What is the best water hardness for this plant?

I had for about 4 months now and it barely pushed out any leaves. My tap water hardness is about 8 so I'm wondering if that's hard enough for this plant.


----------



## ddavila06 (Jan 31, 2009)

or maybe is it tooh ard?
I had mine in about 7.0-7.6 and it went nuts. substrate was eco complete at the time, then flourite, then i had it floating and ended up almost loosing it (when i moved), now i have a dying twig..hopefully i will get a new one soon.

http://www.aquaticplantcentral.com/forumapc/cryptocorynes/70656-crypt-usteriana.html


----------



## Patriot100% (Nov 12, 2011)

ddavila06 said:


> or maybe is it tooh ard?
> I had mine in about 7.0-7.6 and it went nuts. substrate was eco complete at the time, then flourite, then i had it floating and ended up almost loosing it (when i moved), now i have a dying twig..hopefully i will get a new one soon.
> 
> http://www.aquaticplantcentral.com/forumapc/cryptocorynes/70656-crypt-usteriana.html


Thank you.

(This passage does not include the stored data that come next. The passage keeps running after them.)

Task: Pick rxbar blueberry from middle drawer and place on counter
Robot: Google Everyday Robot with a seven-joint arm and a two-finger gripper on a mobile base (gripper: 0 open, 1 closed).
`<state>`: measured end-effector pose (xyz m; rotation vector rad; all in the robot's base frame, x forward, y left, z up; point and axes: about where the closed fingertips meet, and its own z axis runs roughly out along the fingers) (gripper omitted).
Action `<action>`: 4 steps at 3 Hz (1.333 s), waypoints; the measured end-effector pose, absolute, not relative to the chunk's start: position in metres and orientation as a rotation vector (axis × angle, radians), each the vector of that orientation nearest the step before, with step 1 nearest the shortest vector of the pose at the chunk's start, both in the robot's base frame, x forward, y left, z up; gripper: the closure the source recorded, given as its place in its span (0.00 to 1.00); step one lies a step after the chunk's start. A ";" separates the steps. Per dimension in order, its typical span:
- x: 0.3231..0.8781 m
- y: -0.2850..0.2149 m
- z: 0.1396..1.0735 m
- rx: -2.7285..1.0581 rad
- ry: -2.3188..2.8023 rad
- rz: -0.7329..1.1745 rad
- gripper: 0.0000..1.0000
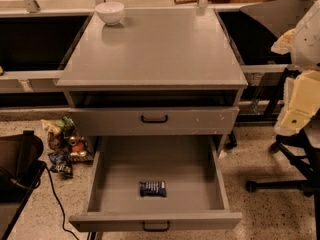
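Camera view looked down on a grey drawer cabinet standing on a speckled floor (pixel 265 214). The middle drawer (pixel 150 161) was pulled fully out toward the camera, its black handle at the centre of the front wall. The rxbar blueberry (pixel 152 188) lay flat on the drawer floor, near the middle and a little toward the front, lengthwise left to right, touching neither side wall. Above it sat a closed drawer front (pixel 200 121) with white scuffs and its own black handle. The counter (pixel 155 54) carried a white bowl (pixel 110 12) at its far left corner, upright. Behind the counter ran a pale beige ledge (pixel 150 1) with metal posts.

The gripper (pixel 298 104) hung at the right edge, off to the side of the cabinet, level with the counter's front edge and well apart from the bar; whether it was spread or pressed together could not be told, and it touched nothing visible. Below it stood the black legs of a wheeled chair base (pixel 280 179). On the floor left of the cabinet lay a heap of multicoloured snack bags (pixel 65 144), with a black cable (pixel 56 196) trailing nearby.
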<state>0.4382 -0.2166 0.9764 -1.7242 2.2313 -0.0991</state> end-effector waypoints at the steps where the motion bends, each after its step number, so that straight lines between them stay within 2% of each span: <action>1: 0.438 -0.217 0.976 -1.724 2.231 -0.099 0.00; 2: 0.441 -0.204 0.959 -1.733 2.177 -0.049 0.00; 4: 0.443 -0.128 0.855 -1.794 1.980 0.204 0.00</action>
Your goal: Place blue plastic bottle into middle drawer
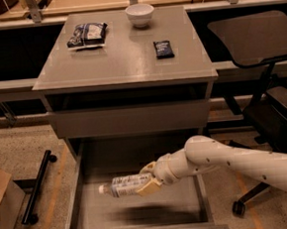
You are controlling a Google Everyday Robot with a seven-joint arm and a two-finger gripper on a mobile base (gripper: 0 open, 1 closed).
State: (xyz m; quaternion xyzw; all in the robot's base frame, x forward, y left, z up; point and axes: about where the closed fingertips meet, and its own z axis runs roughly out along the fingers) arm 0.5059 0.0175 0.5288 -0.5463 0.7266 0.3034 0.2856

I'm going to invest in a RO system to keep my water stable. I will try to lower the hardness.


----------



## Seattle_Aquarist (Mar 7, 2008)

Hi Patriot100%,

I believe I sent you the C. usteriana x walkeri late last August. I grow the species emersed in high humidity for use in future 'scapes so it may take some time to acclimate.

In my tanks my water here is very, very soft but I do add some Equilibrium to it for additional hardness. I also use Seachem Flourish Tabs near the base of newly planted crypts to help them get a good start.

Cryptocoryne usteriana x walkeri (emersed grown)


----------



## Kai Witte (Jan 30, 2006)

C. usteriana is a hardwater species and also C. walkeri doesn't pose any notable problems with tapwater of low-middle hardness. If the hybrid doesn't grow well, I don't think your hardness is the primary issue...


----------



## Seattle_Aquarist (Mar 7, 2008)

Hi All,

It is spring and the flowers are busting out!

Cryptocoryne usteriana x walkeri w/ flower 3/30/16


----------